Ticket activity focuses on tickets opened, completed and as yet unassigned, as well as the overall count of open tickets. The time graph is paired with a week-on-week “stat” panel (in this case the number of open tickets has inched up by one) and a green-amber-red gauge stating whether the current number of open tickets is in the desired range, just off or far above what it should be. Each queue has its own dynamic, so teams will want to adjust these thresholds.

The CSAT row is also split into a time graph, a week-on-week “stat” and a gauge. If you find (as we did) that many users award five out of five or say nothing at all, we could add the rate of scores being submitted as an additional metric worth following.

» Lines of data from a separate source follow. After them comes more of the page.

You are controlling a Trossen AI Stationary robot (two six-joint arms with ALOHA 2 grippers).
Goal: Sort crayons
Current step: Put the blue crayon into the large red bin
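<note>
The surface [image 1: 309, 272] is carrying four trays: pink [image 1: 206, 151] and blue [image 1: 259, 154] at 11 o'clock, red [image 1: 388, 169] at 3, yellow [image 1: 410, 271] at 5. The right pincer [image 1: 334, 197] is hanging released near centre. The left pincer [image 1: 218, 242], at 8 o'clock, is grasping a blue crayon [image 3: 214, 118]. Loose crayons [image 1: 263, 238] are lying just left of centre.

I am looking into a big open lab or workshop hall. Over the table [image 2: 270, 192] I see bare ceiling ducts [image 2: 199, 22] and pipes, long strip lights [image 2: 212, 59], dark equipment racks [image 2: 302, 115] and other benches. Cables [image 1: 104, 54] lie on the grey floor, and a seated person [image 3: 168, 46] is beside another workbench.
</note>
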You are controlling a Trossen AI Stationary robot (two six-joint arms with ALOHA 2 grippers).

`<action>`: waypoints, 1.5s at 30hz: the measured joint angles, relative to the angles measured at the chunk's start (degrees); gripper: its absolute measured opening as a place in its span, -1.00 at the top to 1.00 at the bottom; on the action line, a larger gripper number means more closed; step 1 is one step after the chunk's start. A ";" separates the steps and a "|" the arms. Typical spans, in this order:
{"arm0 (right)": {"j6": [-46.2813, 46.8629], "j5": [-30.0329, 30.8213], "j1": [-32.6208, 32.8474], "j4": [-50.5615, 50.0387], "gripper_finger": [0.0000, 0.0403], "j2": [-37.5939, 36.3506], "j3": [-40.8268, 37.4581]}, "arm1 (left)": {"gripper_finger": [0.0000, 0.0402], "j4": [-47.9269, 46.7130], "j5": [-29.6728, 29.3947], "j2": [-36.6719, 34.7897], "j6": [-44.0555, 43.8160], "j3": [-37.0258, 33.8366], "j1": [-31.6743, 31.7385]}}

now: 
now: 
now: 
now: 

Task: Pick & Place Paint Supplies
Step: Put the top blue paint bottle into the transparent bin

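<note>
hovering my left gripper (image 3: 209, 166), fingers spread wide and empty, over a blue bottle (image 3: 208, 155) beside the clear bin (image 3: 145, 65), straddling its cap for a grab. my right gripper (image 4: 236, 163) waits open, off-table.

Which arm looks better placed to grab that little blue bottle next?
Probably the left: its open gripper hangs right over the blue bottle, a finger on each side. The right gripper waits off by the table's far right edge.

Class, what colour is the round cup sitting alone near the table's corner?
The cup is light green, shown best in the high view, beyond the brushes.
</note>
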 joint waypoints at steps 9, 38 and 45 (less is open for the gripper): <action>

The row dedicated to SLA consists of two pie charts: the first breaks down tickets that are in breach by submitter (but not assignee); the second highlights the relative number of tickets within and in breach of SLA.

Queues are if anything better suited to templated dashboards than Kanban boards. Tickets are or are not in breach of their SLA; Jira Service Management gathers CSAT feedback automatically; the number of open or unassigned tickets is often a meaningful data point.

As a result, the configuration teams need to supply is minimal:

queues:
- name: ACMESD
time_zone: UTC

As before, the focus is on who submitted a ticket, not on the individual processing it. It is useful for the team to know whose submissions are most likely to be overdue. This could signal, for example, that one reporter pushes very firmly for timely completion, possibly edging out equally important issues submitted by less vocal reporters. We are building a team dashboard, and its role is to help the team serve its customers better.

How does the timezone help? It allows Jira Metrics to mark issues coming in at night or over the weekend as out-of-hours. For our service desk that means we can send out-of-hours issues from Prometheus (via Alertmanager) to PagerDuty. Another built-in metric flags P1 incidents reported to the service desk. Alertmanager sends them straight to the platform team’s first responder.

We decide how to respond to the metrics Prometheus obtains from Jira Metrics. We can build an alerting chain, but we can also divert the alert to a panel in Grafana or ignore it altogether.

This flowchart shows how the Jira Metrics service pulls data from two Atlassian Cloud services: Jira Software and Jira Service Management. It exposes metrics scraped by the Prometheus time-series database. In order to draw team dashboards, Grafana pulls data from Prometheus. At the same time, Prometheus itself pushes data to Alertmanager and potentially PagerDuty for alerting.
Jira Metrics request flow

The dashboards

Templated dashboards lend themselves to parameterisation. If you have five engineering teams and two service desk teams, you only need to install two Grafana dashboards and add the seven project names to them.

As with most dashboards, it helps to share them as widely as is responsible within your organisation. If you work remotely, place them behind your corporate identity provider (be that Google, Microsoft or any other). If you find yourself in an office equipped with wall-mounted screens, place the dashboards on rotation there.

If a colleague from Finance asks you about the difference between work and rework, you may find yourself drawn into a conversation about operational expenditure, capital expenditure, EBITDA and the cloud. You may even find that Finance use Jira, too. If so, you have every reason to add a sixth name to your templated Jira team dashboard.

Source

If you’d like to create Jira team dashboards, you are welcome to clone github.com/gocityengineering/jira-metrics. You can use any Kubernetes cluster (“minikube” will do) to deploy the application. Configure Prometheus to scrape the application and use the two JSON templates in the folder dashboards to set up your dashboards in Grafana.